## [What to produce]
Tally the lines in the data below in which the word "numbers" occurs, then give only the total.

[Records from a collection]
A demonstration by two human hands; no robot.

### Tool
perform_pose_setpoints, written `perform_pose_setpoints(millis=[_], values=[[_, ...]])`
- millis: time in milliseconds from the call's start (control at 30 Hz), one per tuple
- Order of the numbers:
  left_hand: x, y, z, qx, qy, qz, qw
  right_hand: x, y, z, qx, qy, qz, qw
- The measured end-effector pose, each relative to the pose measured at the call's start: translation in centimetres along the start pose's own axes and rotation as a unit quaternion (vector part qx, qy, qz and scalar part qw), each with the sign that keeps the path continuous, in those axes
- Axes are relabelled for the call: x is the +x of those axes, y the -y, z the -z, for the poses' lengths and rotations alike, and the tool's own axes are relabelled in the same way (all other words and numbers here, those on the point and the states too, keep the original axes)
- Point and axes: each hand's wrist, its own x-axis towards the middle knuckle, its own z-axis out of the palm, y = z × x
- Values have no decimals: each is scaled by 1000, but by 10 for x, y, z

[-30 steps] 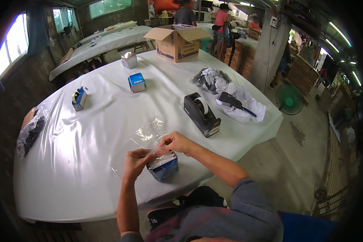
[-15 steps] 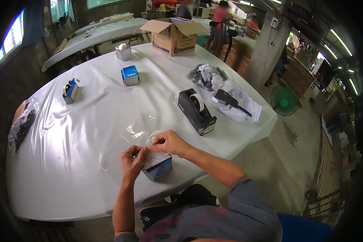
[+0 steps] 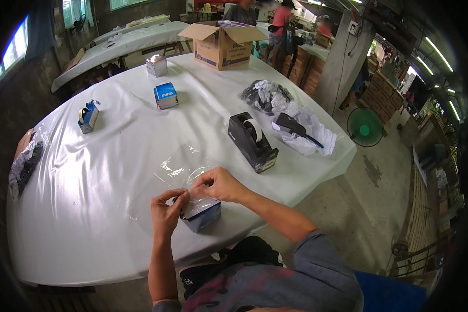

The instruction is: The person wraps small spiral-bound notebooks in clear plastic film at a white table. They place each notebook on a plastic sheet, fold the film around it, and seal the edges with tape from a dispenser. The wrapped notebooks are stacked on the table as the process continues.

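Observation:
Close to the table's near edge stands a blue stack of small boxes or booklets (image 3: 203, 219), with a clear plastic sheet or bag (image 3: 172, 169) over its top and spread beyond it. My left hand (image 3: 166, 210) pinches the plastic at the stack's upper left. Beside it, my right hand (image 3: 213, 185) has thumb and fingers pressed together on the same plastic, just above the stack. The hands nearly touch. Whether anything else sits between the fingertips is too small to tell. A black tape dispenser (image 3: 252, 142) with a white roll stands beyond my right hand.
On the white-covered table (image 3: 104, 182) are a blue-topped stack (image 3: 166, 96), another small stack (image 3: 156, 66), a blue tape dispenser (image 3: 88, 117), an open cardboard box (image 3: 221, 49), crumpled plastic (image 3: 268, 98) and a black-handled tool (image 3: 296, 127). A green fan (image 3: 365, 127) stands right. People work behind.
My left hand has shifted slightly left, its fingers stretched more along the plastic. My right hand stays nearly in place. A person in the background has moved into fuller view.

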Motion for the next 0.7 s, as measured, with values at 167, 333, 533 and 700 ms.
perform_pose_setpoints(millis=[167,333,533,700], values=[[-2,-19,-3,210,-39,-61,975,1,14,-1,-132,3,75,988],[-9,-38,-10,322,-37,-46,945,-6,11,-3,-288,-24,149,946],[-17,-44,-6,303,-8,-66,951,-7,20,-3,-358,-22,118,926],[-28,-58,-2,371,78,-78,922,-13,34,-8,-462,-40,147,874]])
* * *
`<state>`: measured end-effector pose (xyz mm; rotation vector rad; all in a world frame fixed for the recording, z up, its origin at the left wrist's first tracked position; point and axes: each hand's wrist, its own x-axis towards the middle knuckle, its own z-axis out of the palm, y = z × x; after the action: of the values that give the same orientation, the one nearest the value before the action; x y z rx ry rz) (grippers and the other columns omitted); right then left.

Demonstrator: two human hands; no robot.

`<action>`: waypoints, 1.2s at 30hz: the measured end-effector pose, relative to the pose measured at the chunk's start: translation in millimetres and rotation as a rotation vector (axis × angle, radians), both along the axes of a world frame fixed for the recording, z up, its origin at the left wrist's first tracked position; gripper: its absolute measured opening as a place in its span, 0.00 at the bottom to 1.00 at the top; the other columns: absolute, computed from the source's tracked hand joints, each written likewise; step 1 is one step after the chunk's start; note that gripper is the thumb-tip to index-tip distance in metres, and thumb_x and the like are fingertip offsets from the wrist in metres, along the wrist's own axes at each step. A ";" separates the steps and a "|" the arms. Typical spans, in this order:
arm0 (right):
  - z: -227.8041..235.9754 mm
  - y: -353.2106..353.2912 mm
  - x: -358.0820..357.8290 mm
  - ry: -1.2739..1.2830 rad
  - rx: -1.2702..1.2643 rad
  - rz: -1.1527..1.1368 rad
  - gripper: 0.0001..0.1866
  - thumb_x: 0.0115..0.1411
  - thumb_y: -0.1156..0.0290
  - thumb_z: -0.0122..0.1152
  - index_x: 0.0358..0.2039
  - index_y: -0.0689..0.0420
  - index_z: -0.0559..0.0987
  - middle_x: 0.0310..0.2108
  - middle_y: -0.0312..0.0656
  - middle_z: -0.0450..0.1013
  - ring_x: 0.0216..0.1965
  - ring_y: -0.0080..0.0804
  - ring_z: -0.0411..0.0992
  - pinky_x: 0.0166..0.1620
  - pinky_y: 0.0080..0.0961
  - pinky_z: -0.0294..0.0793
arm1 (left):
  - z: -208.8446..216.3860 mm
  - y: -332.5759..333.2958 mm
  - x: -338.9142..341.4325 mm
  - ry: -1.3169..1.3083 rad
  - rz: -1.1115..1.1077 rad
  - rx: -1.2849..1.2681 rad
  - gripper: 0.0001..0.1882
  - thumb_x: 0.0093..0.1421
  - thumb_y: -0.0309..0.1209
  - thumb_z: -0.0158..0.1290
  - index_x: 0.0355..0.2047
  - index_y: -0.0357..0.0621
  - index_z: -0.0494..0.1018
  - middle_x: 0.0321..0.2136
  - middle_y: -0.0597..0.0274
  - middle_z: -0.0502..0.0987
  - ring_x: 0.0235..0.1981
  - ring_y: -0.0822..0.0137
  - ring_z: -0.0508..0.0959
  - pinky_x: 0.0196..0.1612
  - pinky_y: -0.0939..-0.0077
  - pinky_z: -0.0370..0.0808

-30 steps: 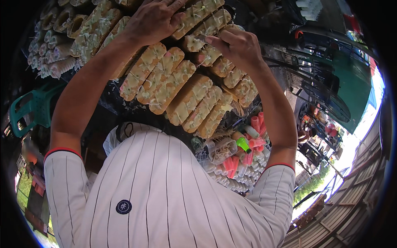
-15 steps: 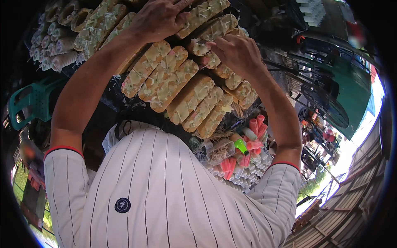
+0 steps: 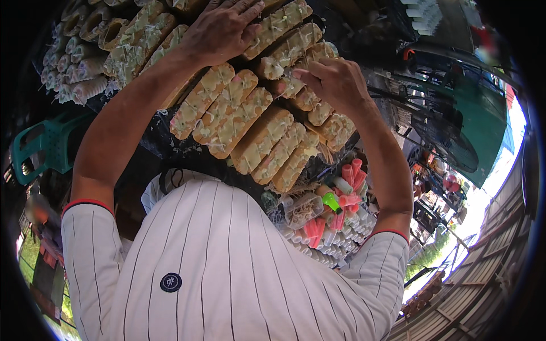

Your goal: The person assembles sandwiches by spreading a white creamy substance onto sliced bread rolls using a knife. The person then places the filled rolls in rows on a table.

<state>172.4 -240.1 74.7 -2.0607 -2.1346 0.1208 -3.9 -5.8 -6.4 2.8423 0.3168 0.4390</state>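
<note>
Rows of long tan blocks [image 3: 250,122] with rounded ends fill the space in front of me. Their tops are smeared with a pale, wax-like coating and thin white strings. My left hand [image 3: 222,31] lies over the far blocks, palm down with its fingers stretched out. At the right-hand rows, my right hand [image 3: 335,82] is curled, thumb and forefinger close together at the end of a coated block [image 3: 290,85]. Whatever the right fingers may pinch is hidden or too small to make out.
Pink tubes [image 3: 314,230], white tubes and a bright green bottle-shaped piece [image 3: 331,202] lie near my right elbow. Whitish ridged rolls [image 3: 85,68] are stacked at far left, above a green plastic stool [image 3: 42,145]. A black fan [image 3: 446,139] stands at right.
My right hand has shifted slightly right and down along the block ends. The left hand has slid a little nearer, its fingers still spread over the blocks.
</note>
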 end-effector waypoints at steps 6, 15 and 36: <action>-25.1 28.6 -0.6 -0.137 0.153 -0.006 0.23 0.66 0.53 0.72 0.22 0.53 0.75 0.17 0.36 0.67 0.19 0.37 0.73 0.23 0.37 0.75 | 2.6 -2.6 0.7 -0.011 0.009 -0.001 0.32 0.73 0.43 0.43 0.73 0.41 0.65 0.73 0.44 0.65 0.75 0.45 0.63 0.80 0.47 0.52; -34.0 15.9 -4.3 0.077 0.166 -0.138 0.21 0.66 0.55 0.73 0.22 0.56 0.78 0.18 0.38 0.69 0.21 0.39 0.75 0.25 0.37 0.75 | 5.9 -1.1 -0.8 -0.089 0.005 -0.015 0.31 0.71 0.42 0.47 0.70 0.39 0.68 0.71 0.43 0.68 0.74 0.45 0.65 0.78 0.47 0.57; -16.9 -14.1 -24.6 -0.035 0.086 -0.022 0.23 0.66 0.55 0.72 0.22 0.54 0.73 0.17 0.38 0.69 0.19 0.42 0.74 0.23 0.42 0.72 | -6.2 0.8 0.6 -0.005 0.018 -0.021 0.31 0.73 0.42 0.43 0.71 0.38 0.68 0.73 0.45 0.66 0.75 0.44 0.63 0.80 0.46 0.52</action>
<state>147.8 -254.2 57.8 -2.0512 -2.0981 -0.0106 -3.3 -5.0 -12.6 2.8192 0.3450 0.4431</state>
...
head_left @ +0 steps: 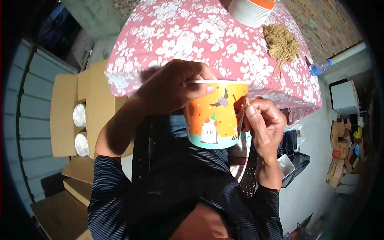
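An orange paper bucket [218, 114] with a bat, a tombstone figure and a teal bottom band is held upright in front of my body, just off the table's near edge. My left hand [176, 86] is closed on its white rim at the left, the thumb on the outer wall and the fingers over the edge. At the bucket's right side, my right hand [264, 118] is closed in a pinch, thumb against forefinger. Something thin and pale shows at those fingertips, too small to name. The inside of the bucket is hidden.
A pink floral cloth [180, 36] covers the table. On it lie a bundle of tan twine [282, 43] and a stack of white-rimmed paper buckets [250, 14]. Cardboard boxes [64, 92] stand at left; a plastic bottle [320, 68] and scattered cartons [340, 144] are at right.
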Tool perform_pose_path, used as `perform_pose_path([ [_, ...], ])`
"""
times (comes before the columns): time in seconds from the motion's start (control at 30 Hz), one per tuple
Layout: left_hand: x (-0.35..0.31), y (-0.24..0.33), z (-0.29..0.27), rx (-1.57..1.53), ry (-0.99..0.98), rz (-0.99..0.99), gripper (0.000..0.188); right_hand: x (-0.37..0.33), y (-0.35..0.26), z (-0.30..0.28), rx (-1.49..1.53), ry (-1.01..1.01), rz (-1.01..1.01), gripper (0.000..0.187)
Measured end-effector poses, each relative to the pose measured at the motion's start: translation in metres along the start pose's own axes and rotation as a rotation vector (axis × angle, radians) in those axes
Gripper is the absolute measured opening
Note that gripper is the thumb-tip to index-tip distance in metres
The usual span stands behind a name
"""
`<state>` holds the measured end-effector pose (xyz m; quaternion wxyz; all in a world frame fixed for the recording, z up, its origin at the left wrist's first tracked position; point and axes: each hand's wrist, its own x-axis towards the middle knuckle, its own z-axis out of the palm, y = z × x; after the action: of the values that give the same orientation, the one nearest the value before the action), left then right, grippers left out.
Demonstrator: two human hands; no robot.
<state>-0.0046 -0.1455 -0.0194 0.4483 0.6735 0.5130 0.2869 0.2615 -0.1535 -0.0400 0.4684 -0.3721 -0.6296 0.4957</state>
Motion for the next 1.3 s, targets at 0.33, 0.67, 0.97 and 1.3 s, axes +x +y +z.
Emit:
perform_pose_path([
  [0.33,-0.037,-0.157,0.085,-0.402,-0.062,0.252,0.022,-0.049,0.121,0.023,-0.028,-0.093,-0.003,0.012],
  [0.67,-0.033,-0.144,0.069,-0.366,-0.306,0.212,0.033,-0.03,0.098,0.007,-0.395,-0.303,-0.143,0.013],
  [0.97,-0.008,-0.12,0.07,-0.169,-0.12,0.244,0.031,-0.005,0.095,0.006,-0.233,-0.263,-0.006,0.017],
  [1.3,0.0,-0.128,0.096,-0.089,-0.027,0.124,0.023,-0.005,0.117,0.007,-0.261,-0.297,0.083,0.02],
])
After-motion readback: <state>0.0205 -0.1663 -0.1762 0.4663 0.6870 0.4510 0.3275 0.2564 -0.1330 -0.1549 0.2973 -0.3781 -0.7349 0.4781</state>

## [Response to this exercise]
2